» TASK TO CARRY OUT
Drop every picture, then transcribe the remaining data exactly.

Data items
##############################
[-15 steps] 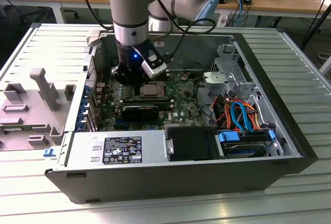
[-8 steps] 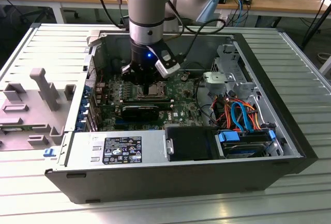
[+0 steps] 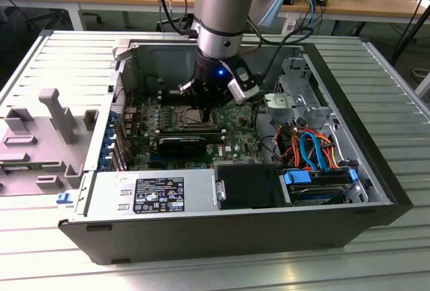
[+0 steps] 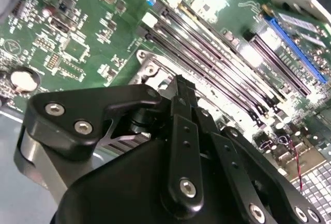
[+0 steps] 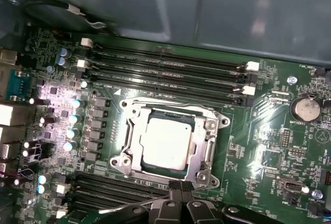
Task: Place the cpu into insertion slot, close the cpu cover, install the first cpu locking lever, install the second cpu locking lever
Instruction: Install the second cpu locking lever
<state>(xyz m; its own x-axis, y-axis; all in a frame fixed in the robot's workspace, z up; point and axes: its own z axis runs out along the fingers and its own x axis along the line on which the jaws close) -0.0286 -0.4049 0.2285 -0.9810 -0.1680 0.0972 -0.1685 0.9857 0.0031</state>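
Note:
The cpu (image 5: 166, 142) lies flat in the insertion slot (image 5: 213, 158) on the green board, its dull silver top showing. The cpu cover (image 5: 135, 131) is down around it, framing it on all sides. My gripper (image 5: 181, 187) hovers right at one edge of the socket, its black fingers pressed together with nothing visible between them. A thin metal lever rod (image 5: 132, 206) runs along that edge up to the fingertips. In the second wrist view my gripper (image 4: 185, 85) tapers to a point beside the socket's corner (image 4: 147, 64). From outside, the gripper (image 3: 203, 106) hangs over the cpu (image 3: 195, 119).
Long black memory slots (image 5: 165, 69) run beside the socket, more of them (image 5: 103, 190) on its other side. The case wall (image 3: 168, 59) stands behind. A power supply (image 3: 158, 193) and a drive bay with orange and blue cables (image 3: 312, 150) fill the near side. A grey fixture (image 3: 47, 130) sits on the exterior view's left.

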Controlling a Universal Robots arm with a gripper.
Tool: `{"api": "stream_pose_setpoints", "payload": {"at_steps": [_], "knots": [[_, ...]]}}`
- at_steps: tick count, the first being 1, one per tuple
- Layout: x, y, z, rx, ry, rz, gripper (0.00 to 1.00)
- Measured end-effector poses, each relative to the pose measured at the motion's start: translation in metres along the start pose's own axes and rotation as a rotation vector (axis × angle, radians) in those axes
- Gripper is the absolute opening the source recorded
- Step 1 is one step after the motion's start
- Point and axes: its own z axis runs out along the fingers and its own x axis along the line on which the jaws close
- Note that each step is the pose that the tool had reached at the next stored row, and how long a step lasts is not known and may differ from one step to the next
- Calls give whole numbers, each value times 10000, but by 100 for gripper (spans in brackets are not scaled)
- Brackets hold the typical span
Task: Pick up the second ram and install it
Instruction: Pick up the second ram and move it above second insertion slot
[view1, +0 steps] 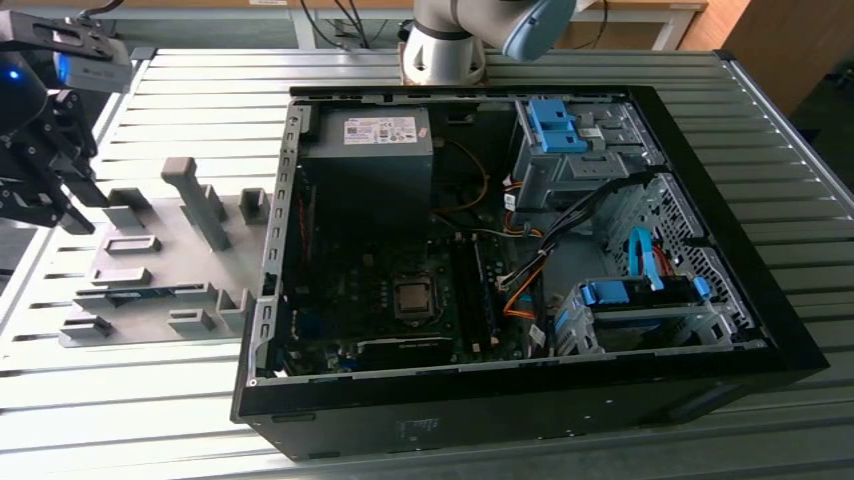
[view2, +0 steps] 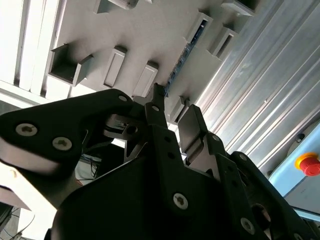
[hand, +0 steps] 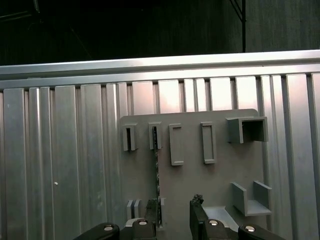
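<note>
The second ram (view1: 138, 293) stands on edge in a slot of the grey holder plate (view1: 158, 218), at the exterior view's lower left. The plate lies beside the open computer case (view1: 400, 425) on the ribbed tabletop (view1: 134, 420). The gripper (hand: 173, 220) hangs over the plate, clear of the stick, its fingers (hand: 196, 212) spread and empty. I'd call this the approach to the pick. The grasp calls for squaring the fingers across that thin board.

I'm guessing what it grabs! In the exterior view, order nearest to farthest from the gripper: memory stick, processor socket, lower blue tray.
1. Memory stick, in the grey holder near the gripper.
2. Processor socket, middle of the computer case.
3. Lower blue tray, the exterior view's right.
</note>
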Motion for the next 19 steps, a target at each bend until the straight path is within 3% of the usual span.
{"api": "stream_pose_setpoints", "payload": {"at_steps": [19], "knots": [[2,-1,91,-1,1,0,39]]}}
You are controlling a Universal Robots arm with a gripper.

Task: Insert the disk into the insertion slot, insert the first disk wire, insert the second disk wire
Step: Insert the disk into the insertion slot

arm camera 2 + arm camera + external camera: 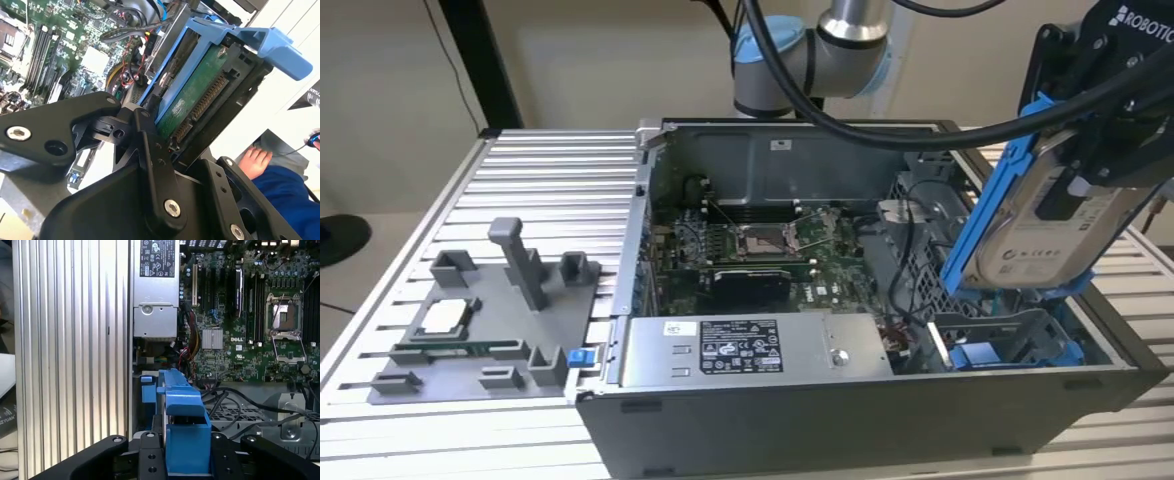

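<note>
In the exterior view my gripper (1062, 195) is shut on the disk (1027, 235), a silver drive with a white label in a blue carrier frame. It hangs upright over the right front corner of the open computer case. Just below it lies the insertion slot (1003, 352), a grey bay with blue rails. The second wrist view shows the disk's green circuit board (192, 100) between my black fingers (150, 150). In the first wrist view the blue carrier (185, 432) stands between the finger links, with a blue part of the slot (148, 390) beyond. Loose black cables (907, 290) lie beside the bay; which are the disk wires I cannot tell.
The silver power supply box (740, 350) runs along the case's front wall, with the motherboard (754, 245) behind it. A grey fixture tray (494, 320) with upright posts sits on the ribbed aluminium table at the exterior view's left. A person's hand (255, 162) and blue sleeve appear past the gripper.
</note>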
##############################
» YOUR RESPONSE
[-15 steps] 
[-8 steps] 
[+0 steps] 
[+0 steps] 
[+0 steps] 
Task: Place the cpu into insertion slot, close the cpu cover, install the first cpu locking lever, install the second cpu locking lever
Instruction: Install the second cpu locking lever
<state>(xyz m; its own x-axis, y-axis; all in a frame fixed in the robot's workspace, z up; point and axes: its own z axis runs out along the fingers and its own x axis along the line on which the jaws close) -0.0286 -0.4049 0.2285 -0.9810 -0.1680 0.0972 -0.1685 0.9857 0.0031</state>
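Note:
The cpu (image 5: 166, 142) lies flat in the insertion slot (image 5: 213, 158) on the green board, its dull silver top showing. The cpu cover (image 5: 135, 131) is down around it, framing it on all sides. My gripper (image 5: 181, 187) hovers right at one edge of the socket, its black fingers pressed together with nothing visible between them. A thin metal lever rod (image 5: 132, 206) runs along that edge up to the fingertips. In the second wrist view my gripper (image 4: 185, 85) tapers to a point beside the socket's corner (image 4: 147, 64). From outside, the gripper (image 3: 203, 106) hangs over the cpu (image 3: 195, 119).
Long black memory slots (image 5: 165, 69) run beside the socket, more of them (image 5: 103, 190) on its other side. The case wall (image 3: 168, 59) stands behind. A power supply (image 3: 158, 193) and a drive bay with orange and blue cables (image 3: 312, 150) fill the near side. A grey fixture (image 3: 47, 130) sits on the exterior view's left.
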
Controlling a Universal Robots arm with a gripper.
Tool: `{"api": "stream_pose_setpoints", "payload": {"at_steps": [_], "knots": [[_, ...]]}}`
- at_steps: tick count, the first being 1, one per tuple
- Layout: x, y, z, rx, ry, rz, gripper (0.00 to 1.00)
- Measured end-effector poses, each relative to the pose measured at the motion's start: translation in metres along the start pose's own axes and rotation as a rotation vector (axis × angle, radians) in those axes
- Gripper is the absolute opening the source recorded
- Step 1 is one step after the motion's start
- Point and axes: its own z axis runs out along the fingers and its own x axis along the line on which the jaws close
- Note that each step is the pose that the tool had reached at the next stored row, and how long a step lasts is not known and may differ from one step to the next
- Calls give whole numbers, each value times 10000, but by 100 for gripper (spans in brackets are not scaled)
- Brackets hold the typical span
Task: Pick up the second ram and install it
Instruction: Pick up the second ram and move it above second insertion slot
[view1, +0 steps] 
[view2, +0 steps] 
[hand, +0 steps] 
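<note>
The second ram (view1: 138, 293) stands on edge in a slot of the grey holder plate (view1: 158, 218), at the exterior view's lower left. The plate lies beside the open computer case (view1: 400, 425) on the ribbed tabletop (view1: 134, 420). The gripper (hand: 173, 220) hangs over the plate, clear of the stick, its fingers (hand: 196, 212) spread and empty. I'd call this the approach to the pick. The grasp calls for squaring the fingers across that thin board.

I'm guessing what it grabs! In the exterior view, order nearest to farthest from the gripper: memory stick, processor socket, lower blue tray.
1. Memory stick, in the grey holder near the gripper.
2. Processor socket, middle of the computer case.
3. Lower blue tray, the exterior view's right.
</note>
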Motion for the next 19 steps, a target at each bend until the straight path is within 3% of the usual span.
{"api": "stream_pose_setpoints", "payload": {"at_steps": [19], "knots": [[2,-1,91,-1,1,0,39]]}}
You are controlling a Universal Robots arm with a gripper.

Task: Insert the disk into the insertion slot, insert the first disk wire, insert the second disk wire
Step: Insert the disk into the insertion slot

arm camera 2 + arm camera + external camera: 

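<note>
In the exterior view my gripper (1062, 195) is shut on the disk (1027, 235), a silver drive with a white label in a blue carrier frame. It hangs upright over the right front corner of the open computer case. Just below it lies the insertion slot (1003, 352), a grey bay with blue rails. The second wrist view shows the disk's green circuit board (192, 100) between my black fingers (150, 150). In the first wrist view the blue carrier (185, 432) stands between the finger links, with a blue part of the slot (148, 390) beyond. Loose black cables (907, 290) lie beside the bay; which are the disk wires I cannot tell.
The silver power supply box (740, 350) runs along the case's front wall, with the motherboard (754, 245) behind it. A grey fixture tray (494, 320) with upright posts sits on the ribbed aluminium table at the exterior view's left. A person's hand (255, 162) and blue sleeve appear past the gripper.
</note>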

What needed an answer now has one.